Wenn man dann seinem Hausgeist einen so kleinen Schwibbogen ins Fenster gestellt hat, dürfen Eisblumen an der Fensterscheibe und Schneeflocken auf dem Fensterbrett natürlich nicht fehlen, damit vorweihnachtliche Stimmung aufkommt. Diese hat Prof. Dr. Georgeta Salvan zusammen mit Dr. Steffen Schulze und Prof. Dr. Michael Hietschold im Labor für Oberflächenanalytik am Institut für Physik unter dem Elektronenmikroskop beobachtet. Als "Schneeflocken" benutzt sie nur einige Nanometer große Rubren-Moleküle, welche sich sehr gut für Anwendungen in der molekularen Elektronik eignen könnten. Im Gegensatz zu echten Schneeflocken leiten diese Moleküle gut elektrische Ladungen, sind aber leider sehr beweglich auf verschiedenen Oberflächen. Frau Prof. Salvan möchte daher herausfinden, wie man Rubren-Moleküle gezielt und dauerhaft auf strukturierten Halbleiteroberflächen platzieren könnte, um so diese Moleküle in neuartigen Bauelementen einsetzen zu können. Aber wie lässt man Rubrenmoleküle schneien? Frau Holle konnte leider nicht weiterhelfen - für sie wären solche Moleküle viel zu klein. Deshalb haben Frau Prof. Salvan und ihr Doktorand Wen Li kurzerhand das Rubren im Vakuum verdampft und auf verschiedenen Oberflächen abgeschieden. Auf glatten Siliziumdioxidstrukturen bilden sich so faszinierende, im Durchmesser etwa 20 bis 30 Mikrometer große Strukturen, die auch in der Mikrowelt wie Eisblumen aussehen. Gebildet werden diese Eisblumen von einigen Milliarden Rubrenmolekülen, sind also noch riesige Schneehaufen im Vergleich zur Nanowelt. Leider sind solche Schichten auch sehr empfindlich und beginnen bei Kontakt mit der Atmosphäre sofort, ihre Struktur zu verändern. Verwunderlich ist das nicht, denn es ist ja auch schwer, frischen Schnee unter den Weihnachtsbaum im Wohnzimmer zu legen.

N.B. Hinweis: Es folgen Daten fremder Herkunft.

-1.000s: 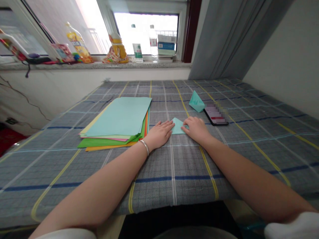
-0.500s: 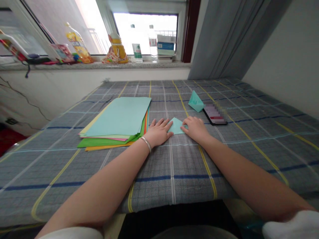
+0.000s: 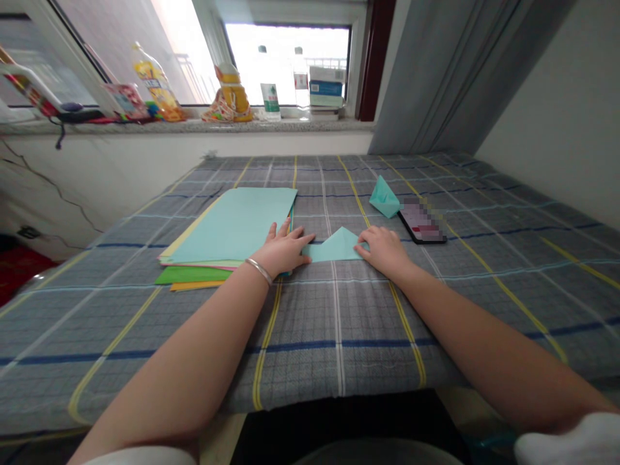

Bis dahin dauert es natürlich noch ein wenig und was macht man am besten, wenn es gerade geschneit hat? Richtig: eine Schneeballschlacht. Die passenden "Nano-Schneebälle" fanden die Chemnitzer WWW-Wichtel im Labor von Prof. Dr. Manfred Albrecht. Hier werden Kugeln aus Siliziumdioxid benutzt, um nano-strukturierte magnetische Schichten herzustellen und anschließend zu vermessen. Diese "Nano-Schneebälle" können in Größen von wenigen Nanometern bis zu einigen hundert Mikrometern hergestellt werden. Als erstes bringen die Forscher aus der Gruppe von Prof. Albrecht die Kugeln in einer Monolage auf ein Substrat und anschließend werden Schichten mit magnetischen Eigenschaften aufgedampft. Die WWW-Wichtel der TU Chemnitz stellen sich das so ähnlich vor, wie wenn sie den Puderzucker auf die Weihnachtskrapfen streuen. Da fällt natürlich auch etwas Zucker durch die Lücken zwischen den Krapfen auf das Backblech, in diesem Fall also das darunter liegende Substrat. Je nach dem, wie groß die Kugeln sind, lassen sich so regelmäßige Strukturen mit verschiedenen Längen im Nanometerbereich erzeugen. Interessant ist nun für die Gruppe von Prof. Albrecht, ob sich solche Strukturen oder vielleicht ja auch die Schichten auf den Kugeln selbst nutzen lassen, um zum Beispiel in einer Festplatte Informationen noch dichter speichern zu können. Dazu werden im Anschluss die magnetischen Eigenschaften vermessen und zum Beispiel über die Zusammensetzung und den Aufbau der Schichten optimiert. Es kommt also auch im Nanokosmos auf das richtige Back-Rezept an.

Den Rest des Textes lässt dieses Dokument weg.